Everything is accessible these days. From parties to viewpoints via Instagram to tweets, there is literally someone out there for you. Someone who thinks or acts like you, or who wants to spend this very minute doing what you want to do too. If you think it, it’s available. Yet a child in today's hi-tech world is arguably subject to more exclusion than they would have been 10 or even 5 years ago. With every person online that is an ally, there are about a million more who aren’t. And these people often remind a child that the child is not accepted, whether because of the way they look, act, think, feel, or just are. Locally, Snapchats of parties and events can feel very isolative to the uninvited child. Watching friends and others in the neighborhood bond over a specific issue that does not resonate with you can feel oddly oppressive, if not simply antagonistic. Even as adults, the hi-tech world forces this "you snooze, you lose" mentality. It’s the water cooler talk about what happened on the hot shows last night magnified, like, 10 fold. Now, the spoilers are up on Facebook before the ending credits, and adults and kids alike find it hard not to be Johnnyonthespot with their reactions. I’ve seen people apologize for posting one-day late RIP comments as if somehow not reacting within the first 30 minutes of a publicized death means you really just don’t care enough. And none of this fast paced-ness even touches on the hurt feelings that can occur as a part of cyberbullying.
As a parent, it’s hard. Lectures about being yourself and chats about how real friends wouldn’t do these things don’t go a long way when the entire universe seems to be pulsing at the same rhythm and not pulsing with it feels akin to being an outcast. So what CAN you do as a parent when you hear your child flip because they feel alone? • Listen. It's important to not negate your child's feelings. By telling them it's "not a big deal," you're sending them the message that they can't trust their own feelings. Everyone, even chips off the ol’ block, have their own barometer of emotions. What means a great deal to you might be peanuts to them, and vice versa. Ask yourself how many times you’ve been able to just snap into cool when someone has told you to “just calm down.” Plus, not accepting your child’s experience usually means they will be less likely to open up to you about hurtful things in the future. • Empathize. Relate. If it’s true, let them know you would be upset too. If it’s not, find the thread of relatability in the situation. For instance, tell them of a disappointing time you had growing up, or a time when you felt like you didn’t have a friend in the world. The importance here is to be truthful. Kids tend to know when you're patronizing them, and they will stop listening if they think you are. • Distract. Your child will need to process through their hurt feelings, but not when those feelings are raw. After you've empathized with them, ask them if they want to go grab a slice of pizza or some ice cream. The time "away" from the problem can give just enough distance that your child will be able to start looking at the problem in a less emotional light. • Help them cope. All children look to their parents for how to cope with disappointment. How you handle a situation will often dictate how they will learn to handle it as well. Once your child is calm, talk to them about their feelings. Ask them about the situation and try to shed some light on the issue. Perhaps they weren't invited to a party because they didn't know the host very well. Or perhaps the child throwing shade at your kid does so because they honestly don’t like them. And get this. That happens. Even as adults. So now would be a great time to help them process through why the two don't get along and whether or not it matters. Talk to them about how you deal with things when someone doesn’t like you. Be real. Be honest. Be there.

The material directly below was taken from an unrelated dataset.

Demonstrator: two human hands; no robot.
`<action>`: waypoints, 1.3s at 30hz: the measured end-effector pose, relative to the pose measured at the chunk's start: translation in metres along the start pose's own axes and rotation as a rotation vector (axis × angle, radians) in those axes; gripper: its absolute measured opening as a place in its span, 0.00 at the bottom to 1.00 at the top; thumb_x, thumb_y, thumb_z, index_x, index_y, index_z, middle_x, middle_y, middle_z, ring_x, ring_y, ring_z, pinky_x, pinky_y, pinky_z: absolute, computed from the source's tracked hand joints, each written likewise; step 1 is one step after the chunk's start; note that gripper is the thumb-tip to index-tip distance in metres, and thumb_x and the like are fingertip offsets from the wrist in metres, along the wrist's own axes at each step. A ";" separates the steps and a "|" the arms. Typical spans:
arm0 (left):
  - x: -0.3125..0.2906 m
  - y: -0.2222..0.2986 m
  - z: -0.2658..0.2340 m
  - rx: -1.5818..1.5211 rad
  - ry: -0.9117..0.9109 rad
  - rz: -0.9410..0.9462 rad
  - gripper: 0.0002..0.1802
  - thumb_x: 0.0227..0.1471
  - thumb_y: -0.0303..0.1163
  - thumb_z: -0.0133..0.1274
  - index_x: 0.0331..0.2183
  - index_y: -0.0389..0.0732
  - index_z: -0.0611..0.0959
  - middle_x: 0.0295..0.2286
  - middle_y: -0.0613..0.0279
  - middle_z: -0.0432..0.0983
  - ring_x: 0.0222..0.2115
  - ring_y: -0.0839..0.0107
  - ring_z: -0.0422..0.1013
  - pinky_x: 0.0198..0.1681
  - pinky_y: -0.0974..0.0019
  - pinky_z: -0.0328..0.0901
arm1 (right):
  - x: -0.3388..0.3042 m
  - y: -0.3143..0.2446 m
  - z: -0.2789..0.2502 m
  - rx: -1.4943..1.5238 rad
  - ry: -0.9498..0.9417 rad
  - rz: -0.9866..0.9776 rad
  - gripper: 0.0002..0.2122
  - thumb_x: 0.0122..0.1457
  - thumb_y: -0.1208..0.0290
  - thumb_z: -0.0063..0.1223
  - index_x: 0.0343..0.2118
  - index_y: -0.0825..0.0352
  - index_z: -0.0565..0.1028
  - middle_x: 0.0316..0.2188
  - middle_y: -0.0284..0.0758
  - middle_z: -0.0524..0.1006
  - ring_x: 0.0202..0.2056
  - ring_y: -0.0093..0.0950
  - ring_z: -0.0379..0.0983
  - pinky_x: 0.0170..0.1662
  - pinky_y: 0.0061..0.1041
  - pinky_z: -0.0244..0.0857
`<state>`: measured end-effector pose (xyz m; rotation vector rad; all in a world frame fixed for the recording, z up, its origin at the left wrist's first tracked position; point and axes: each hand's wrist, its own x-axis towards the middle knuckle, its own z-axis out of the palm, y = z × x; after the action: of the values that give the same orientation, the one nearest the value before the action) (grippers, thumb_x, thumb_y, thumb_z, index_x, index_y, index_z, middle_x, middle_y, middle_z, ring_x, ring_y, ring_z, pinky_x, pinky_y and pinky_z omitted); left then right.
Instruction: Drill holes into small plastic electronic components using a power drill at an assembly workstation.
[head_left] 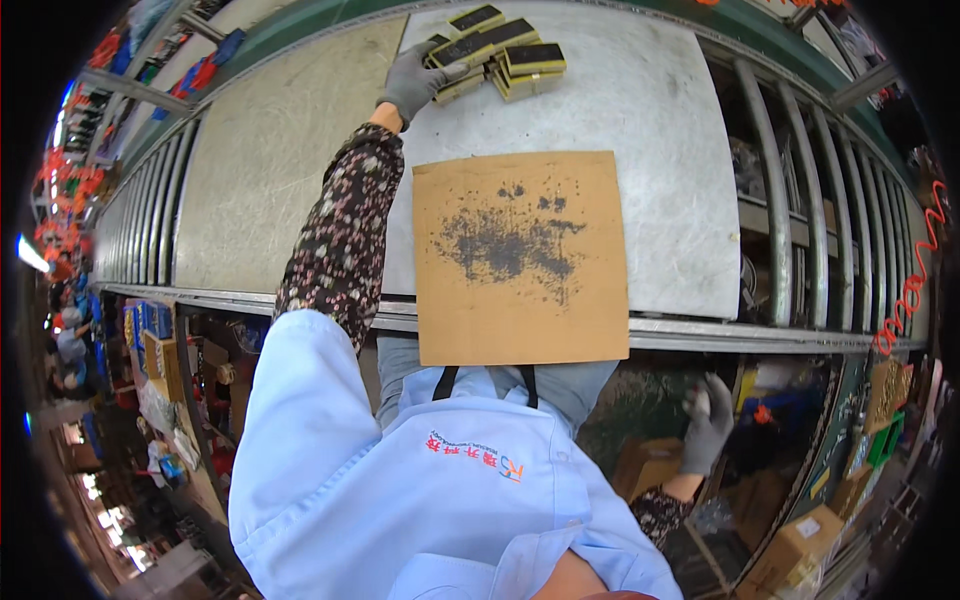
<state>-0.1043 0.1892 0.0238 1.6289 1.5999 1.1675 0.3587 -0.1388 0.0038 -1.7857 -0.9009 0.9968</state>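
Note:
My left hand, in a grey glove, reaches to the far side of the worktable. Its fingers and thumb close around a block at the left end of a small pile; the grip is partly hidden. The pile holds several rectangular blocks with black tops and yellowish sides, some stacked. Nearer me lies a square brown cardboard sheet with black smudges across its middle, its near edge overhanging the table. My right hand, also gloved in grey, hangs low at my right side below tabletop level, fingers loosely apart, with nothing visible in it.
The metal-sheet tabletop sits between rows of steel rollers at right and left. A metal rail runs along the near edge. Cardboard boxes stand low at right; bins and cartons are at left.

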 end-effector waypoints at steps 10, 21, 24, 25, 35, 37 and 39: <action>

A child is going to face a myriad of disappointments in their lives. They will not always be liked, nor will they always be as popular as they want to be. They will lose jobs, have terrible relationships, and most likely will do something that would embarrass your whole family if it was publicized. That’s life. And it is our job as parents to give them the tools to cope with that knowledge without hatred, anxiety, or self-loathing.